» REQUIREMENT:
Your answer should be one number, the count of lines in the entries holding the word "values".

DATASET EXTRACT below:

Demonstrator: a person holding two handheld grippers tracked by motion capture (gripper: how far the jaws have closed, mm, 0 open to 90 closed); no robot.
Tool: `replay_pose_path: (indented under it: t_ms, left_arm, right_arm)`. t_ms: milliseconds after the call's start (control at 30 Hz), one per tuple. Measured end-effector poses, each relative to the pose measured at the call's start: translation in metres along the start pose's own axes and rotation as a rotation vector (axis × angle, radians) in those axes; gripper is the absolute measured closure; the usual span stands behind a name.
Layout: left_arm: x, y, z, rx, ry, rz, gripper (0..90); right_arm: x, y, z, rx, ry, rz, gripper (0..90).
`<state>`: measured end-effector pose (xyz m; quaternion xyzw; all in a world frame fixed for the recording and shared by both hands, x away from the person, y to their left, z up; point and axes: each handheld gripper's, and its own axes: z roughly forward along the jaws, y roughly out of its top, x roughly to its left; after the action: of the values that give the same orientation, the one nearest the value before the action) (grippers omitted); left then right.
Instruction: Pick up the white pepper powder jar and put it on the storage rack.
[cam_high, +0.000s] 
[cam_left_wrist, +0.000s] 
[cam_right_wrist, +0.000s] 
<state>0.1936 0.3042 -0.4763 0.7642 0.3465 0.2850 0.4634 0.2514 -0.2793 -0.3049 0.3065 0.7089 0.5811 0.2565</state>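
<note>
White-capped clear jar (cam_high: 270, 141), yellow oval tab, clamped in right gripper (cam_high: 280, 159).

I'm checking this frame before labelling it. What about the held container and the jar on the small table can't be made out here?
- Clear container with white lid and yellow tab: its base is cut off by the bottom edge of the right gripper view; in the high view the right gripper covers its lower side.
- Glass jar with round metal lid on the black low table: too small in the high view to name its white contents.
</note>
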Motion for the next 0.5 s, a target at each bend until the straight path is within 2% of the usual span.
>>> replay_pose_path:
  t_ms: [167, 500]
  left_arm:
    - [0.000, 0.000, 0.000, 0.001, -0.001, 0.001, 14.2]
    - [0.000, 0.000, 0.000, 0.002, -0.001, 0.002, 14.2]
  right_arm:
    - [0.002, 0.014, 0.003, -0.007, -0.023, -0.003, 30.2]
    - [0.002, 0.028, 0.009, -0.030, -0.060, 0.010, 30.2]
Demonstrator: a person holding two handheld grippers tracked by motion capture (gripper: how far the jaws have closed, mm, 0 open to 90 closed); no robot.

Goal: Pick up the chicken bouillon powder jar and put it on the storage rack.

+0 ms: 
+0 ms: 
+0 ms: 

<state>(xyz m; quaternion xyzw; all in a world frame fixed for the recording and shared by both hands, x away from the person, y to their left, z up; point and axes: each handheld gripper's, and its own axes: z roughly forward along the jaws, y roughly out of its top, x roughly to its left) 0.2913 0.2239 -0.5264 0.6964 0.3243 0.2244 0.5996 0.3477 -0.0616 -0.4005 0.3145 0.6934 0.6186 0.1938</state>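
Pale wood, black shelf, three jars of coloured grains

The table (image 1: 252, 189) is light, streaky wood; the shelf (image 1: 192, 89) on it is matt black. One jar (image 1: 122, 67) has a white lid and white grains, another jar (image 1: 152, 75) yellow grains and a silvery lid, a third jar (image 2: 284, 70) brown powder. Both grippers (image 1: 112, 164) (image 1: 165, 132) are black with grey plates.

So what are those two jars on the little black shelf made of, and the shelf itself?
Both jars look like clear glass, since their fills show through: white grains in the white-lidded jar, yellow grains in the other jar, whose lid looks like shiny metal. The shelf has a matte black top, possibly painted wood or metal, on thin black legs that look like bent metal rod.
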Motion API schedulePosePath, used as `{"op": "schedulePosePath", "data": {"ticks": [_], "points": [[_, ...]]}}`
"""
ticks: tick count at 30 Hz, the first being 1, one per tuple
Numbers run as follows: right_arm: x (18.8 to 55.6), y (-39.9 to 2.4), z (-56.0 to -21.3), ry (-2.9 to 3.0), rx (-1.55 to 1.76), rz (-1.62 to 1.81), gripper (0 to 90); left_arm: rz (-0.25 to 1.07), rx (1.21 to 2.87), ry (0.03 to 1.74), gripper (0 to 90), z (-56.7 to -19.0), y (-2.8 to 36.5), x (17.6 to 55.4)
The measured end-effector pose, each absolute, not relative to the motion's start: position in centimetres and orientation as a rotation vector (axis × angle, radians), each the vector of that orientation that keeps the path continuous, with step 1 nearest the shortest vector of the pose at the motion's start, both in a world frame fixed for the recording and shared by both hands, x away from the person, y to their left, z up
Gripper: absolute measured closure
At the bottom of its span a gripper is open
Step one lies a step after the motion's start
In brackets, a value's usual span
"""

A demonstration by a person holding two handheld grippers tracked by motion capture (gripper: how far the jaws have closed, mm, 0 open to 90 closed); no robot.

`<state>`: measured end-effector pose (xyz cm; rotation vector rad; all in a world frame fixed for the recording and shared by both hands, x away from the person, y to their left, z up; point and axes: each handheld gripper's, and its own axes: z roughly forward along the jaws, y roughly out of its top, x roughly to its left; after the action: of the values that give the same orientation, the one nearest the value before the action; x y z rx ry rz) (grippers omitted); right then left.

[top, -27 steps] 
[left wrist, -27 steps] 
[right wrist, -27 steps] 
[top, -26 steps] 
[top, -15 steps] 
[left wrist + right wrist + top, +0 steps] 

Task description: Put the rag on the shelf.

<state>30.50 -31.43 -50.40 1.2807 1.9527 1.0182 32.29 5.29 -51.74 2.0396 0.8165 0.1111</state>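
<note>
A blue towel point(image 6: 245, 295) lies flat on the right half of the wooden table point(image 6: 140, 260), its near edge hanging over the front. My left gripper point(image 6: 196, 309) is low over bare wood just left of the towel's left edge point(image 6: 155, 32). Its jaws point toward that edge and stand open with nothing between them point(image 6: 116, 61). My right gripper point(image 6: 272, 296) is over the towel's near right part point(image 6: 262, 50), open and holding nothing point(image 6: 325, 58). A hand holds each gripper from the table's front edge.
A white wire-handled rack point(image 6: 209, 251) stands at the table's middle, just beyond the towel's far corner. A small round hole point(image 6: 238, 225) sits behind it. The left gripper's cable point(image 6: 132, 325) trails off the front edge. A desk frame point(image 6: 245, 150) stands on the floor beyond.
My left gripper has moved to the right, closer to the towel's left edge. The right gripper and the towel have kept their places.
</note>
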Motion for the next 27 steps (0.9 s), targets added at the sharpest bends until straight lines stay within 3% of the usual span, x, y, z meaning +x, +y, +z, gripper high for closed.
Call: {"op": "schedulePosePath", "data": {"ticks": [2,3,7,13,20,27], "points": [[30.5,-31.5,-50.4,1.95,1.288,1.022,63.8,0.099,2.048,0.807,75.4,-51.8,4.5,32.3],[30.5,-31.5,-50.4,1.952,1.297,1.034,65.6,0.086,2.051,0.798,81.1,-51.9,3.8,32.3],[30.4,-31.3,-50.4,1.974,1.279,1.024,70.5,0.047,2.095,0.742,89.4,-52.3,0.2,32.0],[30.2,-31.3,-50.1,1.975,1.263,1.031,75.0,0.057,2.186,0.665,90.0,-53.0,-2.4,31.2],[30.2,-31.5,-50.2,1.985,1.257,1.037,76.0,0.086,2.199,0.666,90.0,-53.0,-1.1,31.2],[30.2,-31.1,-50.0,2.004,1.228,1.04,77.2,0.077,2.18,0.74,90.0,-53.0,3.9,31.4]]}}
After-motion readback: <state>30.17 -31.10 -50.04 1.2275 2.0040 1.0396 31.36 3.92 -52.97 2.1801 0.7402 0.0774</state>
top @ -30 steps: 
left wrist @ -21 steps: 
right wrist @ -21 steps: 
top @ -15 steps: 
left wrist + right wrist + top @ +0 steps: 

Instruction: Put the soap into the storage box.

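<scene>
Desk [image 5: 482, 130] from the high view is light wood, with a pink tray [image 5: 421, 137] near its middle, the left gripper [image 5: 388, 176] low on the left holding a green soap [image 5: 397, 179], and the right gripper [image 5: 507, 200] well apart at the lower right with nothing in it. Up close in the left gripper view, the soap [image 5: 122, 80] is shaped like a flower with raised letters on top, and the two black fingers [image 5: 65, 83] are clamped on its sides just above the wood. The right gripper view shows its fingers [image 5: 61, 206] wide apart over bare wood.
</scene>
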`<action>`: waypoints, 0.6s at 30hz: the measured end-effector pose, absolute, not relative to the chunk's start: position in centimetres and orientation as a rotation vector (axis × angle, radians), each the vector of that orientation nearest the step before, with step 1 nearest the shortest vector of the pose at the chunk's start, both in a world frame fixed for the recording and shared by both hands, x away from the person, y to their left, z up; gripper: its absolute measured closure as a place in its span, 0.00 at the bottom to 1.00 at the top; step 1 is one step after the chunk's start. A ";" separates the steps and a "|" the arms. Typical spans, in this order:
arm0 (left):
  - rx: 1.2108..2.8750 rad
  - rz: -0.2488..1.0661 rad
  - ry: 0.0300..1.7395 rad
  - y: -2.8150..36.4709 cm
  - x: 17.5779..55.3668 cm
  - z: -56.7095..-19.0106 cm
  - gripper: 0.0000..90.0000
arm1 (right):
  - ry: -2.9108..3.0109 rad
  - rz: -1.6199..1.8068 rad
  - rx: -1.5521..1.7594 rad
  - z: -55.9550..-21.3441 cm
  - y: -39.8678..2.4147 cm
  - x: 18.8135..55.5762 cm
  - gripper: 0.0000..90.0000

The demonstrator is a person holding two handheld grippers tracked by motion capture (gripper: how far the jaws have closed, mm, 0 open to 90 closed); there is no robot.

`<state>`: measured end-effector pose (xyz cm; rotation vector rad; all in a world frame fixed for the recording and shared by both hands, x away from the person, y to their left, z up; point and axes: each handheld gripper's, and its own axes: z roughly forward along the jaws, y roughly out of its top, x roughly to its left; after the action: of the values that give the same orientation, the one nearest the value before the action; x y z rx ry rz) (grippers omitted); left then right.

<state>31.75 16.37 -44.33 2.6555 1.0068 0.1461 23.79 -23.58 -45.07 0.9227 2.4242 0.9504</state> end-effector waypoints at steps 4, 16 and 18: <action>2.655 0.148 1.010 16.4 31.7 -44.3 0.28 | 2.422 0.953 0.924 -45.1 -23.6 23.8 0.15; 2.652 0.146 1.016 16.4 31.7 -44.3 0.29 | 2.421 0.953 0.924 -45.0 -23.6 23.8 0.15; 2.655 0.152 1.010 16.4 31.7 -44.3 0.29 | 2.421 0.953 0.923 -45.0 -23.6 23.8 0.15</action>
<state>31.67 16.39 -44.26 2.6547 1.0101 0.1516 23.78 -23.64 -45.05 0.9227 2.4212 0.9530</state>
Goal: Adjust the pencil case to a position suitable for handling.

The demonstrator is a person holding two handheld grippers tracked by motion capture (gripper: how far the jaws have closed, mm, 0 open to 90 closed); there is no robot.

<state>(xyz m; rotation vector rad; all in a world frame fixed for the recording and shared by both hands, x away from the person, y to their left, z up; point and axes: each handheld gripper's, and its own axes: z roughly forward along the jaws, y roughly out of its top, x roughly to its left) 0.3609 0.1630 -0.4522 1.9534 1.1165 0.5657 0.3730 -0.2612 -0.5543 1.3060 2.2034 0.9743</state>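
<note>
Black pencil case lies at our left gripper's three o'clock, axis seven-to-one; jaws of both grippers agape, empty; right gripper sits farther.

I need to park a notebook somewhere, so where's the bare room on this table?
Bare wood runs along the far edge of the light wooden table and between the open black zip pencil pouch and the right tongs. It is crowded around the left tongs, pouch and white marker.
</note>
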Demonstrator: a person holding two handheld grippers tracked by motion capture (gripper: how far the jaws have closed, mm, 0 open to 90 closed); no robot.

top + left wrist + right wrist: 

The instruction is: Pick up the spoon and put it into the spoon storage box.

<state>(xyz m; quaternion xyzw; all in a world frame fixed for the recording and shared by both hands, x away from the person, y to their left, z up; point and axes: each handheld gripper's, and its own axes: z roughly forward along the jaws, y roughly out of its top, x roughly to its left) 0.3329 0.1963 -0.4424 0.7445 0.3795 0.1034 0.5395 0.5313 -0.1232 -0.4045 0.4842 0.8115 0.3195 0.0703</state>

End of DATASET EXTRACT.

» ANSWER SPACE:
3